Ellis wrote this more than 30 years ago -- before Desert Storm, the invasions of Afghanistan and Iraq, or the launching of the War on Terror. These wars (and other U.S. military interventions of the last decades) have provided vivid evidence that civilian officials have felt emboldened in wielding a military freed from the constraints of the old citizen army. Indeed, it says something of our twenty-first-century moment that military officers have from time to time felt the need to restrain civilian officials rather than vice versa.

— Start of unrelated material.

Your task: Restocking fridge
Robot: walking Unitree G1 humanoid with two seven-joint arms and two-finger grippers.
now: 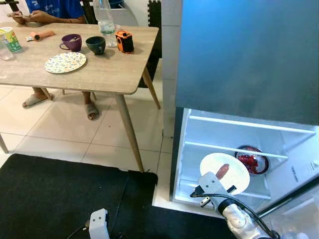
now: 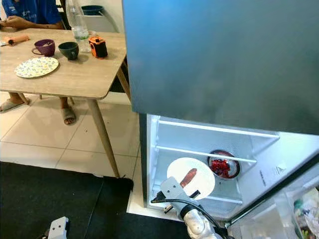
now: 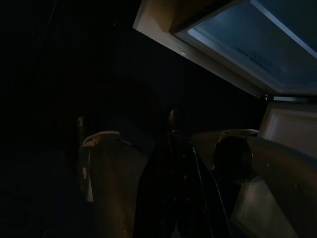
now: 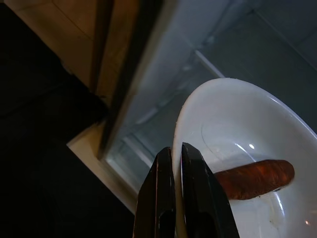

Consider, for instance, Army Chief of Staff General Eric Shinseki's warning early in 2003 that a post-invasion Iraq would need to be occupied by "several hundred thousand" troops. Shinseki clearly hoped that his (all-too-realistic) estimate would tamp down the heady optimism of top Bush administration officials that any such war would be a "cakewalk," that the Iraqis would strew "bouquets" of flowers in the path of the invaders, and that the U.S. would be able to garrison an American-style Iraq in the fashion of South Korea until hell froze over. Prophetic Shinseki was, but not successful. His advice was dismissed out of hand, as was he.